The task – Wherever the word "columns" occurs in the listing below, copy that whole line.

☆ ☆ ☆

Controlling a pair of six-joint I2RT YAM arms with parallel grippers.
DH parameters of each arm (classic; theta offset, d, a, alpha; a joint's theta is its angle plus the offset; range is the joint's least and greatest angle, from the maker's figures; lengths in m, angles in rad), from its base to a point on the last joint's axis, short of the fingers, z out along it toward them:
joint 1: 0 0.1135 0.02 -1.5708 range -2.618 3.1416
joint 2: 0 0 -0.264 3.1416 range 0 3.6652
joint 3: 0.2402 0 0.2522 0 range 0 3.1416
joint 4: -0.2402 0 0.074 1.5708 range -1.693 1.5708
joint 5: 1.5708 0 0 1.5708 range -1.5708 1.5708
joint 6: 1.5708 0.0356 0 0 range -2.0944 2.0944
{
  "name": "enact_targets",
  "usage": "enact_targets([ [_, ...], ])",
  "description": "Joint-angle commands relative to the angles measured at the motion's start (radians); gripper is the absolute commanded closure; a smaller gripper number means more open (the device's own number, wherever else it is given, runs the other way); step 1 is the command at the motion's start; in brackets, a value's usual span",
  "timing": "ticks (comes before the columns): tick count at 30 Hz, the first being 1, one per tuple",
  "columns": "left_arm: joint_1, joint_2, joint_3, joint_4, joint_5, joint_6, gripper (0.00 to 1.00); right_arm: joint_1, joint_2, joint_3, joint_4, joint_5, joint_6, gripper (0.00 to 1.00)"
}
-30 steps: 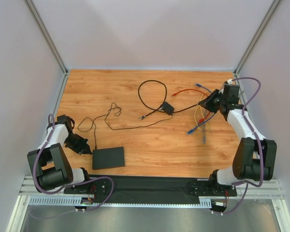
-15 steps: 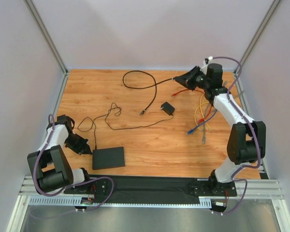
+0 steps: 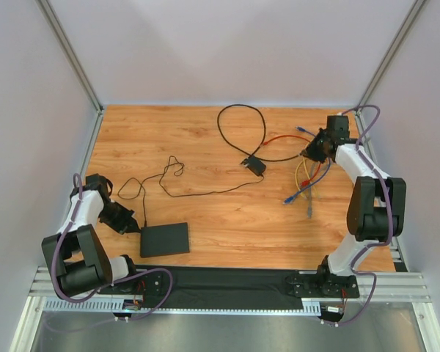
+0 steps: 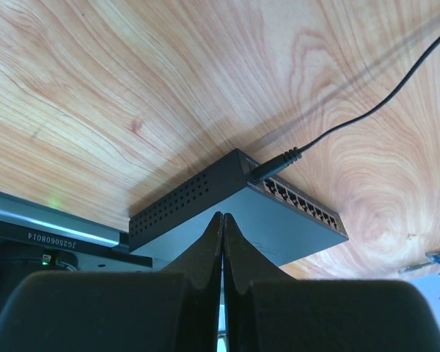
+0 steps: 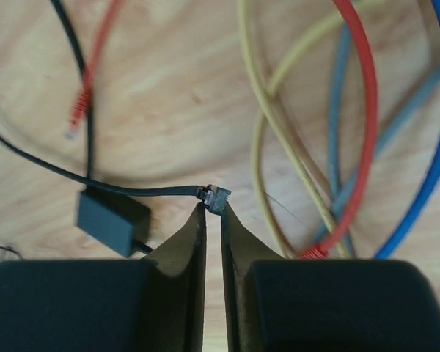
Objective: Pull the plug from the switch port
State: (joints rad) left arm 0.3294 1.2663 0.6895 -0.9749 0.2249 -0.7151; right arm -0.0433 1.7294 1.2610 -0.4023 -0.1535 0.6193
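Observation:
The switch port is a flat black box at the near left. In the left wrist view its socket row faces away, and a thin black cord's plug sits in its corner. My left gripper is shut and empty, its tips over the box's near top edge. My right gripper is at the far right, low over the table. It is shut on the small plug at the end of a flat black cable, far from the box.
A small black adapter block lies mid-table, also in the right wrist view. Red, yellow and blue cables lie tangled under and beside my right gripper. A thin black cord snakes from the box toward the centre. Walls stand close on three sides.
My right arm swung to the back centre and returned to the right, carrying the black cable's end; the cable's loop and the adapter block shifted. The left arm and the box have not moved.

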Motion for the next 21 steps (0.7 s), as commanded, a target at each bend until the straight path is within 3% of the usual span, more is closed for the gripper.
enact_targets([
  [1,-0.003,-0.028,0.025,0.011,0.042,0.032,1.0,0.006,-0.054,-0.067,-0.072,0.08,-0.112,0.98],
  [4,-0.004,-0.048,0.024,0.021,0.063,0.043,1.0,0.006,-0.062,-0.115,-0.101,0.065,-0.115,0.76],
  [5,-0.004,-0.054,0.021,0.031,0.074,0.046,1.0,0.011,-0.082,-0.126,-0.101,0.065,-0.119,0.59],
  [6,-0.003,-0.062,0.016,0.039,0.103,0.054,0.99,0.017,-0.096,-0.135,-0.108,0.086,-0.133,0.5],
  [9,-0.003,-0.102,0.008,0.062,0.139,0.057,0.98,0.078,-0.143,-0.074,-0.184,0.14,-0.173,0.31],
  [15,-0.003,-0.185,-0.013,0.11,0.182,0.002,0.97,0.333,-0.151,0.107,-0.283,0.187,-0.24,0.27],
  [21,-0.003,-0.171,0.008,0.085,0.105,-0.026,0.97,0.632,0.069,0.314,-0.204,-0.139,-0.213,0.3],
])
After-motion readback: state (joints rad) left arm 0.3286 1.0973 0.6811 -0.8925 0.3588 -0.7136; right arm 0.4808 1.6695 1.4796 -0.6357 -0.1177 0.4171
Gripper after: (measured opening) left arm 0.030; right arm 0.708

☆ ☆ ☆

Written response –
  "timing": "ticks (comes before the columns): tick count at 30 Hz, the first being 1, one per tuple",
  "columns": "left_arm: joint_1, joint_2, joint_3, joint_4, joint_5, joint_6, gripper (0.00 to 1.00); right_arm: joint_1, joint_2, joint_3, joint_4, joint_5, joint_6, gripper (0.00 to 1.00)"

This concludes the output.